Even if you are not sure about your child’s plans, you must be supportive of them. This is their chance for some vital independence and a chance to prove they can live by themself without running to mom or dad with every problem. Your support can come in many forms, whether offering to help them move or donate furniture to decorate their new place. But the best way to be supportive is to remind them that you are there for them.
Share Your Wisdom
Throughout the years, you’ve accumulated plenty of knowledge that you can share with your kids. This includes everything from fixing burst pipes to getting in touch with a car accident lawyer if they experience a crash. As you won’t be there to help them, especially if they are on the other side of the country, it’s vital they know how to overcome these problems if and when they encounter them.
Even though your kids are out of the house doesn’t mean you need to cut all communication. It’s essential that you keep in touch with them and find out about their day or their plans and make sure they are getting on okay without you. Some people choose to speak every night, whereas others will have a quick phone call once a week. Whatever it is, you can choose which works best for you, and make sure you know all about what’s happening.
But Don’t Be Too Overbearing
However, there are limits to this contact. You need to recognize that your child will have a brand new life, which means they may not always be around to answer the phone or respond to messages. Whether they are with friends or working hard at the office or in the library, don’t panic if they don’t respond to a phone call immediately. By staying calm, your head won’t fill with all the Worst Case Scenarios that would no doubt flood the minds of other parents, which means you won’t blow up their phone with endless calls asking if they are okay. Not only will this help put your mind at ease, but it will also show you respect their boundaries.

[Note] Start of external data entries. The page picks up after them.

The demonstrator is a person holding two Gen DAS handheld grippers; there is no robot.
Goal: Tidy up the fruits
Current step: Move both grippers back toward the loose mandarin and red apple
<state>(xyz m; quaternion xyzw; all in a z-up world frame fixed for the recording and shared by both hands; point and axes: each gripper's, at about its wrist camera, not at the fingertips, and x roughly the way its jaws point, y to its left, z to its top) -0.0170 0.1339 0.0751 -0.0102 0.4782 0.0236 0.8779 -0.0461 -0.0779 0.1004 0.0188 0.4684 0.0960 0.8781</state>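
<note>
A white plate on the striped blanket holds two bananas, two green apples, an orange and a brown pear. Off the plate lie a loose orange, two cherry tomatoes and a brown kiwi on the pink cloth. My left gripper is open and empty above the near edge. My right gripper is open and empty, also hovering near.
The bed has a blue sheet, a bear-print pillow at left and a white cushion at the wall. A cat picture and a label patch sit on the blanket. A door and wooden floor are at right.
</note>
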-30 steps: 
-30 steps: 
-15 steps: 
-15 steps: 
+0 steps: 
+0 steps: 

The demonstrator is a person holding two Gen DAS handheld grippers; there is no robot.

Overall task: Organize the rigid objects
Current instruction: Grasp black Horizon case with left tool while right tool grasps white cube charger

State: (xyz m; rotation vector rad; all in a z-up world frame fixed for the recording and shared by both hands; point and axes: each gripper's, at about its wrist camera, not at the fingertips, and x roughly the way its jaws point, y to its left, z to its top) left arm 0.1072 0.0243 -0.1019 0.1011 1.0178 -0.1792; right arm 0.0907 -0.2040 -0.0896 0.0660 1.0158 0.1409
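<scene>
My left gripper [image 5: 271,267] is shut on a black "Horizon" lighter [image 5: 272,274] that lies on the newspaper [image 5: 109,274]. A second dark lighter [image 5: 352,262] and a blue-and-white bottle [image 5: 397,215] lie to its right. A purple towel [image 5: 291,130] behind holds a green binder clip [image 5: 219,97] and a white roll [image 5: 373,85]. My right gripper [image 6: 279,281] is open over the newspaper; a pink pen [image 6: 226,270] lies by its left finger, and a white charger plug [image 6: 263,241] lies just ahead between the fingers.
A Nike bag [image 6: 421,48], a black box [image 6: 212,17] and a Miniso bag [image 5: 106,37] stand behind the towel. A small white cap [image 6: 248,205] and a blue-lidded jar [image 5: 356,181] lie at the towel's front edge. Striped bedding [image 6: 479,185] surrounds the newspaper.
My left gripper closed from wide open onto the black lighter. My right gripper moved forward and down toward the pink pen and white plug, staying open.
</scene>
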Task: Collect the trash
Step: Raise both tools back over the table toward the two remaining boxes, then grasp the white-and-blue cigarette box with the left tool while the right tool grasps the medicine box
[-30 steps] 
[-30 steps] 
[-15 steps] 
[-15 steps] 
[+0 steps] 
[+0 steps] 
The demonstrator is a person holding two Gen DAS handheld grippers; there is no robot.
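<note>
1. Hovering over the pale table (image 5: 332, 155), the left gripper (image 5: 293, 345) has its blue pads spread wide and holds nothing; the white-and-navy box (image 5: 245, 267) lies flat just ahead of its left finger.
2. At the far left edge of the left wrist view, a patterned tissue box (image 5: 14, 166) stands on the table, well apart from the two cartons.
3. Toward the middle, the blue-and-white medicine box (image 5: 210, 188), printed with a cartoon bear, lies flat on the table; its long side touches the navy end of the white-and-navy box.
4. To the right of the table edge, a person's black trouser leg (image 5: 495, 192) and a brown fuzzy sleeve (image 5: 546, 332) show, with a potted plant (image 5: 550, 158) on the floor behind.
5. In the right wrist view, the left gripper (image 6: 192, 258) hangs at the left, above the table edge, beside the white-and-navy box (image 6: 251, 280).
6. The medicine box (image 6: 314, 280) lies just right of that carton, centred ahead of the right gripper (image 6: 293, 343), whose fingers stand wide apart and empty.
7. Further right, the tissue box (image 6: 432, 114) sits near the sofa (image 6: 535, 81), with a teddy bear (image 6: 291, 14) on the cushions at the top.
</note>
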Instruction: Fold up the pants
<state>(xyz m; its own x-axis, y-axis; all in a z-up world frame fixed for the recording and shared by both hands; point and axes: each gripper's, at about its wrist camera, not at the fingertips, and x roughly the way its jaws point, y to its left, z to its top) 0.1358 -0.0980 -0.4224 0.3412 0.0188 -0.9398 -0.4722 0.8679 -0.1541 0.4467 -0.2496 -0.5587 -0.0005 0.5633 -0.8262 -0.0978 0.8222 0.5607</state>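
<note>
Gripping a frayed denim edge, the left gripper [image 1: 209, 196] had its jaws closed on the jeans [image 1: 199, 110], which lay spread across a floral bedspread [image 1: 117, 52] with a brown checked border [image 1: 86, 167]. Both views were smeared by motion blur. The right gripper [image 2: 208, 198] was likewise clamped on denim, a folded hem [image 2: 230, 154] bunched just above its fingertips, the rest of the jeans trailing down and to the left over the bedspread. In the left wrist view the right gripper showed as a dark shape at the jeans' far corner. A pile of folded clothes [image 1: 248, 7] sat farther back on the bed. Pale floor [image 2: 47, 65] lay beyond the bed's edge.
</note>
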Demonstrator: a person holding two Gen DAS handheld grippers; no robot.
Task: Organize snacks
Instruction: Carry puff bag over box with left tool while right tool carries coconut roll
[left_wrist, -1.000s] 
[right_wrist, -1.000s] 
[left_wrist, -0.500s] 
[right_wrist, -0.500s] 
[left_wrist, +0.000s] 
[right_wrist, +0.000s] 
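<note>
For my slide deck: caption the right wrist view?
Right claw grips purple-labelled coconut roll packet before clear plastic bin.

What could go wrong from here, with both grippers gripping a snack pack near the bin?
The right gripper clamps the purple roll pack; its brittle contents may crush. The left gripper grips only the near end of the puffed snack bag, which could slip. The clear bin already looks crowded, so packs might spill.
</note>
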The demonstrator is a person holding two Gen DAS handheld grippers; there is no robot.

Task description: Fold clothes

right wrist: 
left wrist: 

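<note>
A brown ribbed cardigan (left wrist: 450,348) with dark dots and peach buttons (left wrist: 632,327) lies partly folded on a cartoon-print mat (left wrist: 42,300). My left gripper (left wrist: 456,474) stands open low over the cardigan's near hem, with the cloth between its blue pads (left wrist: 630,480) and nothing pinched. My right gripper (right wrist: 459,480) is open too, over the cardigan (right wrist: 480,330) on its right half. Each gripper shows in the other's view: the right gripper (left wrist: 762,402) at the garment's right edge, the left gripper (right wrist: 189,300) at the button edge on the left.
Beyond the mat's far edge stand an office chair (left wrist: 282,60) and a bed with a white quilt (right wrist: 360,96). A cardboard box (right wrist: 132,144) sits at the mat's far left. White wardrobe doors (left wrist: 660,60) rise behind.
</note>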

If your child has never lived alone or away from home before, you may not trust them to do anything, especially if you’ve not seen them cook, clean, or do the laundry. However, failing to trust them and showing up regularly to check in on them (if they live close-by) means your child will never gain the independence they need, and they will also think that you don’t trust them enough to live by themselves, which could create resentment. You don’t want that, and your child doesn’t want that, either. You can also bite your tongue when they tell you what they are doing and how they are doing it, as this will allow them to find out the proper way for themselves, as long as doing it their way doesn’t put anyone in danger.
Know They Might Come Back
As much as you want your kid to succeed in their new life, you should understand that the independent dream could change, especially if they lose their job or their relationship doesn’t work out the way they hoped it would. Knowing this, you must remember they could come back eventually. You might have plenty of ideas about what to do with their bedroom, such as transforming it into a home gym or a games room. However, they might need this room. So, while you can convert some parts of the home, don’t forget to keep a futon and their things stored away safely, just in case.
All kids need to grow up at some point, regardless of how little everyone wants that to happen. Letting them move out and having everybody move on will give each of you the chance to come to terms with the change. It will allow you to grow as people and take the next critical step in your lives. Of course, the door will always be open to both of you.